_Requirement_: Starting with the line that contains "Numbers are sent" and stopping after the line that contains "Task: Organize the", copy the entries below exactly. Include nothing else.

────────────────────

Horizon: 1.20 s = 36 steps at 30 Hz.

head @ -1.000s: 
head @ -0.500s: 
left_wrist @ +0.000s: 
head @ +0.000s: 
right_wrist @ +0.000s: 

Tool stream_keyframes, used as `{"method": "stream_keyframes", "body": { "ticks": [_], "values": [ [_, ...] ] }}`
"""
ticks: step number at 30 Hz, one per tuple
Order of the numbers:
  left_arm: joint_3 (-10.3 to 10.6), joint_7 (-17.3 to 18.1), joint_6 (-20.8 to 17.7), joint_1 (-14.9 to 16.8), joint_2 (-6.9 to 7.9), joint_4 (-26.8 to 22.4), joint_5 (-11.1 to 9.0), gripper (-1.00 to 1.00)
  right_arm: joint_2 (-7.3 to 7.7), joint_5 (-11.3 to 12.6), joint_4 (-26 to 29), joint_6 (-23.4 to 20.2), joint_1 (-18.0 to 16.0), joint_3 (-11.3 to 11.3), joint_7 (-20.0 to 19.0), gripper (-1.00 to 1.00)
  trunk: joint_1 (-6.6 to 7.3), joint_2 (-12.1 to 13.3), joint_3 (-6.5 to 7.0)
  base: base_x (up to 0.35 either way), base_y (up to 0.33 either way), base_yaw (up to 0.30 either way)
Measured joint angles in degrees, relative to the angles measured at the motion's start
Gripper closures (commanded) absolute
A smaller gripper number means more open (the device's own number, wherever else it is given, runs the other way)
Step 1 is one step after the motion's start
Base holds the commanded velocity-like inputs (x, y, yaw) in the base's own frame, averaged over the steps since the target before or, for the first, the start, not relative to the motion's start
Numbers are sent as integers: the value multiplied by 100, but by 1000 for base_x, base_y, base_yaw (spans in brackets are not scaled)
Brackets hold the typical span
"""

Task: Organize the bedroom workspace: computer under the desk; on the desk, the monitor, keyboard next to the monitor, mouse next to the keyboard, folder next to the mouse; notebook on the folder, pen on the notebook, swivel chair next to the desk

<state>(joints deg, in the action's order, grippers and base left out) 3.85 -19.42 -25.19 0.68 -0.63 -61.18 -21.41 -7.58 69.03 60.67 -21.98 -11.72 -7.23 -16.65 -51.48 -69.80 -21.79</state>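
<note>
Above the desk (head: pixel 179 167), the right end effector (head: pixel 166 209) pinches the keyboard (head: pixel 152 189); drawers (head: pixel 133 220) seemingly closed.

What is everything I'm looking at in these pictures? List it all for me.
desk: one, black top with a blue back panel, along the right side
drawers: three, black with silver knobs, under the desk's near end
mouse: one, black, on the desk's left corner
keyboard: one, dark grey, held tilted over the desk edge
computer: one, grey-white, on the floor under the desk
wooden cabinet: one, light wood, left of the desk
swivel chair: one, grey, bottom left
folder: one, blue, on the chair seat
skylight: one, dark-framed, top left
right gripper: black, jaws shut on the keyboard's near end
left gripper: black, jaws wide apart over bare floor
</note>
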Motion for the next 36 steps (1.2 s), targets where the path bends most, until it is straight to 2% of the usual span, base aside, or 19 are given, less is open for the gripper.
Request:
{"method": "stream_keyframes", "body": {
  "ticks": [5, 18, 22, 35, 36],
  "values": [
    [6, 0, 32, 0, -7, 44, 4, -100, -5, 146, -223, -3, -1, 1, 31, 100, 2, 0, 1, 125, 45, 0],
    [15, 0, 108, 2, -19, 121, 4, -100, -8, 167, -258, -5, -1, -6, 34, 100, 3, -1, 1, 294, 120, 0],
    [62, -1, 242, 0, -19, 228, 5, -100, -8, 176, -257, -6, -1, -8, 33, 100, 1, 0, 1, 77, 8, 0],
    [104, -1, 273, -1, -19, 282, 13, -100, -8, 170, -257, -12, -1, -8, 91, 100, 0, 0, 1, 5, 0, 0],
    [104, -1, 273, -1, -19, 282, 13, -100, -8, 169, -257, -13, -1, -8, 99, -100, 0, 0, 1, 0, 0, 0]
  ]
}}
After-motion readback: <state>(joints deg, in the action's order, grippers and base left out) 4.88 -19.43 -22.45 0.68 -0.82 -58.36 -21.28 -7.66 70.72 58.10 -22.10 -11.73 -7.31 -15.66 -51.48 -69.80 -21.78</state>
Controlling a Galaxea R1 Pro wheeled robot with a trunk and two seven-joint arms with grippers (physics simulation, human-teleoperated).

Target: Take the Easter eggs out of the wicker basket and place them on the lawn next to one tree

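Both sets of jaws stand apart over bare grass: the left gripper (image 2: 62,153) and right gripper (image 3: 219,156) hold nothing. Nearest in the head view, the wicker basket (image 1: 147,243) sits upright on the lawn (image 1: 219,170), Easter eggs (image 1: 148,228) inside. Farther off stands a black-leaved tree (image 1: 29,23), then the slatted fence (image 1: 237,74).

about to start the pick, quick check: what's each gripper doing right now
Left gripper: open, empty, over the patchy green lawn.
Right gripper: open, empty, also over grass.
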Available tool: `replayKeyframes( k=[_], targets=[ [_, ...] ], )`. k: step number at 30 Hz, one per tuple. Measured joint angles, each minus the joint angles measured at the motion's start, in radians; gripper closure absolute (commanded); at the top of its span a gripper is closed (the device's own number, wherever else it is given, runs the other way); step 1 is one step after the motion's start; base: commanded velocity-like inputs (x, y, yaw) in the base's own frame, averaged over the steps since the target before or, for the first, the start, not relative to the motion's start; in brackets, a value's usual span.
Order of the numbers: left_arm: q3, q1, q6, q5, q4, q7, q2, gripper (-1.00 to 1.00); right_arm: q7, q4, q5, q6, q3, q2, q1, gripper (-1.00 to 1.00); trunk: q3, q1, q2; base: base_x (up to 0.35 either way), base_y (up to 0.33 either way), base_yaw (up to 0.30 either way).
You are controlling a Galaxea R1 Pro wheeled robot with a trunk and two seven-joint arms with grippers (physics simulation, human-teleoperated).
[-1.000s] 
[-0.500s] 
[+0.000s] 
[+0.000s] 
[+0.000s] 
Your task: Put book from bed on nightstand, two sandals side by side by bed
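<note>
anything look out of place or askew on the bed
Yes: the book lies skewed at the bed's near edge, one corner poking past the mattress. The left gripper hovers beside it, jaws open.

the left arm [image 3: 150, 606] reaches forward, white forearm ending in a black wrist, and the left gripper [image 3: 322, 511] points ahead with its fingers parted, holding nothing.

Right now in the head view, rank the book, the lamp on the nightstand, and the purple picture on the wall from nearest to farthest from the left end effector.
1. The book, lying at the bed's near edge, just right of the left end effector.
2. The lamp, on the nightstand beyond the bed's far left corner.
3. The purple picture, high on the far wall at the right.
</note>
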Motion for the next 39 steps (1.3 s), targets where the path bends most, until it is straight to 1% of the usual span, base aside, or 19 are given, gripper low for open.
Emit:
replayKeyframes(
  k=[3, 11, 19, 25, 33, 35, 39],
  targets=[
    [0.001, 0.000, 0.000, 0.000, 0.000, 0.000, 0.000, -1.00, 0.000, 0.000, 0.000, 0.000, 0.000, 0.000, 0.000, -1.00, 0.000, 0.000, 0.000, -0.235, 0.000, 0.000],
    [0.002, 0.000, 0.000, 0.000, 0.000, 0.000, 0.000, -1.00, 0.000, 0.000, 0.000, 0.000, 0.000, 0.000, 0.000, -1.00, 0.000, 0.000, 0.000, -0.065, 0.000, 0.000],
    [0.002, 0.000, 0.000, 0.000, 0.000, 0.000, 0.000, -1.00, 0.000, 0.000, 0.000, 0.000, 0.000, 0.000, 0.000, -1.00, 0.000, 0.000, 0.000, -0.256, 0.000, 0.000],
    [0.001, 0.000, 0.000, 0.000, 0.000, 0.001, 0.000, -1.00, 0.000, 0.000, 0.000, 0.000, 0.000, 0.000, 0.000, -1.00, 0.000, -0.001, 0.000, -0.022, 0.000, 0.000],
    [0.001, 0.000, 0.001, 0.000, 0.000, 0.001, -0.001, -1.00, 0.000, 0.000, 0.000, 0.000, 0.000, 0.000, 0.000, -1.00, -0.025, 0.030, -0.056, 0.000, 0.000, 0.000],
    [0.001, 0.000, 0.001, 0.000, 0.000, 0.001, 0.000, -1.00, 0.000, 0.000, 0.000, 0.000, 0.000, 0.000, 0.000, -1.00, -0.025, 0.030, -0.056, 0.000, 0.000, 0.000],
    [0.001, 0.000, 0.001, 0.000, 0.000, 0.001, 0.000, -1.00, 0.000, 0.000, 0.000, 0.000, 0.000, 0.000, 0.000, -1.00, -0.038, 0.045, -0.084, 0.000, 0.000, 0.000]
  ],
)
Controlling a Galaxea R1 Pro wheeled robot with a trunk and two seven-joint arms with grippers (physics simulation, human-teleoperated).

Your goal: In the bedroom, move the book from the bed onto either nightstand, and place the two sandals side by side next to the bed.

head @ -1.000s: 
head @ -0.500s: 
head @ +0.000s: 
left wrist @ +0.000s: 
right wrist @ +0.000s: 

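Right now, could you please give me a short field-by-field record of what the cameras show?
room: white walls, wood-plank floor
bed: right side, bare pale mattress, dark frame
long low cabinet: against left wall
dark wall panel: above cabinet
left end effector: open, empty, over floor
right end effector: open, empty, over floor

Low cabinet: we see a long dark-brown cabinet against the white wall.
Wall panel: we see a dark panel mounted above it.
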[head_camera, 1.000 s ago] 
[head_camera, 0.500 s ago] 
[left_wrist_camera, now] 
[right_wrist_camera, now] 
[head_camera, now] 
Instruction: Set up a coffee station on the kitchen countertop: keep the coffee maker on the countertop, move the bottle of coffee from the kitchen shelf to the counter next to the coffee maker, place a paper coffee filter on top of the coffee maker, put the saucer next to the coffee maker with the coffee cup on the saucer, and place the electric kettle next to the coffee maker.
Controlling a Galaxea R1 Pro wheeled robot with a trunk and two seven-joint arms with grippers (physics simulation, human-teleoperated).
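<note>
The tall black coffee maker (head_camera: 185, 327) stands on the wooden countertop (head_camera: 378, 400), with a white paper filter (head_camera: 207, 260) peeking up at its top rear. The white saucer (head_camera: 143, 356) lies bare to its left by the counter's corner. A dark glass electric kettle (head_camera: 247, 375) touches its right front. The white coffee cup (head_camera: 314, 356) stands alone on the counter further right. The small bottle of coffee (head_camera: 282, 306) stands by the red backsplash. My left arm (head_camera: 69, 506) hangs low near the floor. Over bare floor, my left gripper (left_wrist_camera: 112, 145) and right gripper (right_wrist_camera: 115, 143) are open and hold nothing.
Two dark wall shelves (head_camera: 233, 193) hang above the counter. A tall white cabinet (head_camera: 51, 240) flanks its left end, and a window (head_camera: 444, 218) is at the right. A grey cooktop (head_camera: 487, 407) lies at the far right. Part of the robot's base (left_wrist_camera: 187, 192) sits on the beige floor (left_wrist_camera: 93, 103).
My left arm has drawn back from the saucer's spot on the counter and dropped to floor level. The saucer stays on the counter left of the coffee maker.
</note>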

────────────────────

_Response box_:
Numbers are sent as integers: the value multiplied by 100, but by 1000 for base_x, base_y, base_yaw (spans in brackets are not scaled)
Brackets hold the typical span
"""

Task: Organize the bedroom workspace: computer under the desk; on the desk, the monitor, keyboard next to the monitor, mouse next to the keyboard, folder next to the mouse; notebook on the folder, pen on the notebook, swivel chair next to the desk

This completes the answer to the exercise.